● Activity:
When you reach the listing below, copy each line exactly.

+++

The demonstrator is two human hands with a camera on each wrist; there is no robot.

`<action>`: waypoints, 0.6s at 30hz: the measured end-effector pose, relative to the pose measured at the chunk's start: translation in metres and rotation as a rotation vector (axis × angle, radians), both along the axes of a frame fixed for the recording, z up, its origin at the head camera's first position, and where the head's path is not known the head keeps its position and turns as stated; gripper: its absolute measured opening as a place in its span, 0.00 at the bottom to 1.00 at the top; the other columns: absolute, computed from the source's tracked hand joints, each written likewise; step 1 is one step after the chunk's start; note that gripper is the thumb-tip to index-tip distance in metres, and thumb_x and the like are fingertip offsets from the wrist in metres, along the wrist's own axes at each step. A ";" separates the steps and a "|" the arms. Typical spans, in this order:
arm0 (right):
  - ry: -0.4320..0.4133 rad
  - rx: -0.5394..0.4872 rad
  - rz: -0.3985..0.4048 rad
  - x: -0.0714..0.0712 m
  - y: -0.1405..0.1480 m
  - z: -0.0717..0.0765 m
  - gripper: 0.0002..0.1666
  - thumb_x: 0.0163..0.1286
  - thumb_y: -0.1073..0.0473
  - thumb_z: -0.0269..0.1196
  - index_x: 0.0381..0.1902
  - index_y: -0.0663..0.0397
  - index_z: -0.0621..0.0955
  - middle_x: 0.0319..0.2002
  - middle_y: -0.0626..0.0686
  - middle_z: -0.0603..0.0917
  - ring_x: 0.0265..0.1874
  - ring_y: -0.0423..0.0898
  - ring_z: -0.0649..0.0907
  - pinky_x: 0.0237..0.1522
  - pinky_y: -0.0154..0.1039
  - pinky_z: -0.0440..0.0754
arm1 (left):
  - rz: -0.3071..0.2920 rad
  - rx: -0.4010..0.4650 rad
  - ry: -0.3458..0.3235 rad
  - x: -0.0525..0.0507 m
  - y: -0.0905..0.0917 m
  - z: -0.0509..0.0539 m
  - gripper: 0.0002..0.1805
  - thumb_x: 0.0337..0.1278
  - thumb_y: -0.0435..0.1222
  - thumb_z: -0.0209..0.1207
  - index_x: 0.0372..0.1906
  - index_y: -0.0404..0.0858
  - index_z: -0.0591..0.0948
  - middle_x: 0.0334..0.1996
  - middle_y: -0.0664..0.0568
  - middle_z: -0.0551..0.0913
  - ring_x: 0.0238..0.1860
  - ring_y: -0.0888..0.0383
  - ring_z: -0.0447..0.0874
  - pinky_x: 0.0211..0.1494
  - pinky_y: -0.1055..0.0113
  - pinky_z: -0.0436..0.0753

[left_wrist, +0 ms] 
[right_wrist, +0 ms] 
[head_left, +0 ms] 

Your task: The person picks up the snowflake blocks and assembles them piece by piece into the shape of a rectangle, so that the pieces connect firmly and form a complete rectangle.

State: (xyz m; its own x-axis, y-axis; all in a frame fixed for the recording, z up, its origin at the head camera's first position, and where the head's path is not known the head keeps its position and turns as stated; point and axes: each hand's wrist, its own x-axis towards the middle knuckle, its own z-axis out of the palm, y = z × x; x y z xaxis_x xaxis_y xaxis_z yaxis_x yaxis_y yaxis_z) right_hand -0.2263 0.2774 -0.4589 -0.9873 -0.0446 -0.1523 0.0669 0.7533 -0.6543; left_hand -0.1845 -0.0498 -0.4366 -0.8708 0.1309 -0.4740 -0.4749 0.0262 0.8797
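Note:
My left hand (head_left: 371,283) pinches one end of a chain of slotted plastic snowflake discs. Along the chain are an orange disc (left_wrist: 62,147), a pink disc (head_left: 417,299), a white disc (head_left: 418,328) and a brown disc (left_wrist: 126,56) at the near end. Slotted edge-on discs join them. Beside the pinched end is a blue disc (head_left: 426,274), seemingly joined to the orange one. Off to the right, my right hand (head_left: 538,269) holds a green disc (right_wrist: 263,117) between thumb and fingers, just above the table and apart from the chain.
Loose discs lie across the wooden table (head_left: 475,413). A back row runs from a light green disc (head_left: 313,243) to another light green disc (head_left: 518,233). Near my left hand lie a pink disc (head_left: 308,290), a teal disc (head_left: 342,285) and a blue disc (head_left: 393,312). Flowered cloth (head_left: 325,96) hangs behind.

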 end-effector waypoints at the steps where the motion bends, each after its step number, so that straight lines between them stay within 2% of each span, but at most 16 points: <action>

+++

● Output for this exercise:
The demonstrator is two human hands with a camera on each wrist; there is no robot.

`<action>`: waypoints, 0.6s at 30hz: the measured end-effector pose, relative to the pose measured at the chunk's start: translation in metres and rotation as a rotation vector (axis × angle, radians), both along the axes of a frame fixed for the recording, z up, its origin at the head camera's first position, and where the head's path is not known the head keeps its position and turns as stated; gripper: its absolute measured opening as a place in its span, 0.00 at the bottom to 1.00 at the top; the other columns: absolute, computed from the source's tracked hand joints, each written likewise; step 1 is one step after the chunk's start; note that gripper is the thumb-tip to index-tip distance in metres, and thumb_x and the like are fingertip offsets from the wrist in metres, along the wrist's own axes at each step. A ";" separates the steps and a "|" the arms. Typical spans, in this order:
arm0 (right):
  - ry: -0.4320..0.4133 rad
  - rx: -0.5394..0.4872 rad
  - rz: -0.3985..0.4048 rad
  - x: -0.0714..0.0712 m
  - y: -0.1405..0.1480 m
  - z: -0.0717..0.0765 m
  - gripper: 0.0002..0.1666
  - thumb_x: 0.0163..0.1286
  - thumb_y: -0.1073..0.0473
  - thumb_z: -0.0269..0.1196
  - index_x: 0.0381..0.1902
  - index_y: -0.0663..0.0397
  - index_z: -0.0621..0.0955
  - middle_x: 0.0319..0.2002
  - middle_y: -0.0626..0.0686
  - middle_z: -0.0603..0.0917
  - ring_x: 0.0265..0.1874
  - ring_y: -0.0423..0.0898
  - ring_z: -0.0649..0.0907
  - pinky_x: 0.0237..0.1522
  - pinky_y: -0.0154..0.1039
  - pinky_z: -0.0440..0.0754
arm1 (left):
  - rz: -0.3071..0.2920 rad
  - rx: -0.4010..0.4650 rad
  - ry: -0.3458..0.3235 rad
  - x: -0.0525..0.0507 m
  - y: -0.0905..0.0917 m
  - z: -0.0509..0.0539 m
  - gripper: 0.0002..0.1805
  - thumb_x: 0.0337..0.1278
  - thumb_y: -0.0435..0.1222
  - thumb_z: -0.0209..0.1207
  - index_x: 0.0372..0.1906
  - index_y: -0.0404..0.0858
  - index_z: -0.0591..0.0948
  - middle_x: 0.0334..0.1996
  - middle_y: -0.0664..0.0568
  - middle_z: -0.0551..0.0913
  - ring_x: 0.0238..0.1860
  - ring_y: -0.0888..0.0383
  - ring_z: -0.0447..0.0874
  - pinky_x: 0.0211..0.1494
  - pinky_y: -0.1055..0.0113
  - pinky_z: -0.0436..0.0753

[left_wrist, +0 ms] 
[right_wrist, +0 ms] 
[head_left, +0 ms] 

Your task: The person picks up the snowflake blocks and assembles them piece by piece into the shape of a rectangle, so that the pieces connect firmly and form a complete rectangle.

State: (xyz m; its own x-axis, y-axis; all in a frame fixed for the recording, z up, its origin at the head camera's first position, and where the head's path is not known the head keeps its position and turns as stated; point and axes: each hand's wrist, its own x-axis towards the middle knuckle, its own z-axis out of the palm, y = z × x; x y z xaxis_x xaxis_y xaxis_z yaxis_x yaxis_y yaxis_z) right_hand -0.2263 0.2774 -0.4589 -0.9873 -0.0446 -0.1523 0.0669 0.7533 -0.6543; left_hand -0.1845 -0.0498 -0.4366 -0.8708 0.1309 -0.4740 -0.4749 0.0262 0.8797
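Note:
My left hand (head_left: 371,283) pinches one end of a chain of slotted plastic snowflake discs. Along the chain are an orange disc (left_wrist: 62,147), a pink disc (head_left: 417,299), a white disc (head_left: 418,328) and a brown disc (left_wrist: 126,56) at the near end. Slotted edge-on discs join them. Beside the pinched end is a blue disc (head_left: 426,274), seemingly joined to the orange one. Off to the right, my right hand (head_left: 538,269) holds a green disc (right_wrist: 263,117) between thumb and fingers, just above the table and apart from the chain.
Loose discs lie across the wooden table (head_left: 475,413). A back row runs from a light green disc (head_left: 313,243) to another light green disc (head_left: 518,233). Near my left hand lie a pink disc (head_left: 308,290), a teal disc (head_left: 342,285) and a blue disc (head_left: 393,312). Flowered cloth (head_left: 325,96) hangs behind.
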
 end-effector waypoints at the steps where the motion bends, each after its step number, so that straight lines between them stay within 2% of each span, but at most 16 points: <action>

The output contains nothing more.